ASSIGNMENT: Write out, without any change, the lines in the material below that run from the line with "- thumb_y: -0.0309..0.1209" through the line with "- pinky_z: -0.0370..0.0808", both included.

───── DATASET EXCERPT

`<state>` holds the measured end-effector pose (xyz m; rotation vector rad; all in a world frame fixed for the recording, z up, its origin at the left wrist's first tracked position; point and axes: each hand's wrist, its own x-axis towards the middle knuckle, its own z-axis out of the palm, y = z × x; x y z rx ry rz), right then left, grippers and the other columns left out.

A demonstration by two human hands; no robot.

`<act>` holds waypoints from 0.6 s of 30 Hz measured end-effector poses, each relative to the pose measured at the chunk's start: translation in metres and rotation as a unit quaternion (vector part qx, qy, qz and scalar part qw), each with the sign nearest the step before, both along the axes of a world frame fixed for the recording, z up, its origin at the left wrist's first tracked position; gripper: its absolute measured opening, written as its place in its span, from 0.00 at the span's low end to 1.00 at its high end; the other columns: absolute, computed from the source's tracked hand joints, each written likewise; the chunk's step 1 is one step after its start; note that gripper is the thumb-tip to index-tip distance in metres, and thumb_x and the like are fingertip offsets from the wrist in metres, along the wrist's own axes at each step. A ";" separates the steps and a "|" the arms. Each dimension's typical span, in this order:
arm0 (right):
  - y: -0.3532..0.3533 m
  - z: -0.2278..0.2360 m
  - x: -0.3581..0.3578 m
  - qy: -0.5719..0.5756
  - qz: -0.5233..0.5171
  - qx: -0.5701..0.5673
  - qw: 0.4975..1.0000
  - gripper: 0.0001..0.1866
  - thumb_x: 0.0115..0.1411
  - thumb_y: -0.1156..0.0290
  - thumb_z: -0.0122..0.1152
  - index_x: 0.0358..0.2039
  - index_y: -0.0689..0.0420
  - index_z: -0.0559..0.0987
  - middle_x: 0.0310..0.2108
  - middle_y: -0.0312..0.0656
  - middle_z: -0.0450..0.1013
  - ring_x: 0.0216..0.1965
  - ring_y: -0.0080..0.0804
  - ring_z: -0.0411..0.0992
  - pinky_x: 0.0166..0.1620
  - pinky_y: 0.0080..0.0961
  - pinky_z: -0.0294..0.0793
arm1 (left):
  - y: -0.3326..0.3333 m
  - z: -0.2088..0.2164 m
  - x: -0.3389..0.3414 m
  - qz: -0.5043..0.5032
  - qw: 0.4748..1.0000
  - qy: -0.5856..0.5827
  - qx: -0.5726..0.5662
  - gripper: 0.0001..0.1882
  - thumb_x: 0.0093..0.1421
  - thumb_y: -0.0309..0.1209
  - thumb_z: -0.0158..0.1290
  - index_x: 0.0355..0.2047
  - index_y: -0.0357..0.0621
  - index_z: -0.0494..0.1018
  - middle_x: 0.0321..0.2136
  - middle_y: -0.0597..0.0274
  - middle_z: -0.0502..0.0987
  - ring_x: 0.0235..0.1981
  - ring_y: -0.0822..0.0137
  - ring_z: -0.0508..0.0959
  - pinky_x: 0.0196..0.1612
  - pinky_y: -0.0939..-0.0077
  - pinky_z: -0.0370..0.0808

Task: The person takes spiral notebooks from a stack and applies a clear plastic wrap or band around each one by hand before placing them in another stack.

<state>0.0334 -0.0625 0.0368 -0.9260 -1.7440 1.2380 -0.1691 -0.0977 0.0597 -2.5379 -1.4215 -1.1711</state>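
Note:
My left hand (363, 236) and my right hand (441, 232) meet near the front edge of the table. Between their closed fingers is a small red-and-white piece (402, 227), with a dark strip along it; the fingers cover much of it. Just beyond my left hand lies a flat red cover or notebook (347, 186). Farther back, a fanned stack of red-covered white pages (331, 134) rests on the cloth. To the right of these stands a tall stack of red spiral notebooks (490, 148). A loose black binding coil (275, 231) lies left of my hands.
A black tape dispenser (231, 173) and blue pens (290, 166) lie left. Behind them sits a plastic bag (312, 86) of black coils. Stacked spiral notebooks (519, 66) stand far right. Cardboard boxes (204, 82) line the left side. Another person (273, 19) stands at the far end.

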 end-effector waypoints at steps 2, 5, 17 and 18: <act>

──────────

OUTPUT:
  - thumb_y: -0.0309..0.1209
  - thumb_z: -0.0158..0.1290
  - index_x: 0.0355..0.2047
  - index_y: -0.0357..0.0621
  - index_z: -0.0494..0.1018
  - middle_x: 0.0321..0.2136
  - middle_y: -0.0597..0.0274
  - middle_z: -0.0502..0.0987
  - ring_x: 0.0235..0.1981
  - ring_y: -0.0822..0.0137
  - ring_z: -0.0508..0.0959
  - pinky_x: 0.0196..0.1612
  - pinky_y: -0.0939..-0.0077
  - pinky_z: -0.0370..0.0808

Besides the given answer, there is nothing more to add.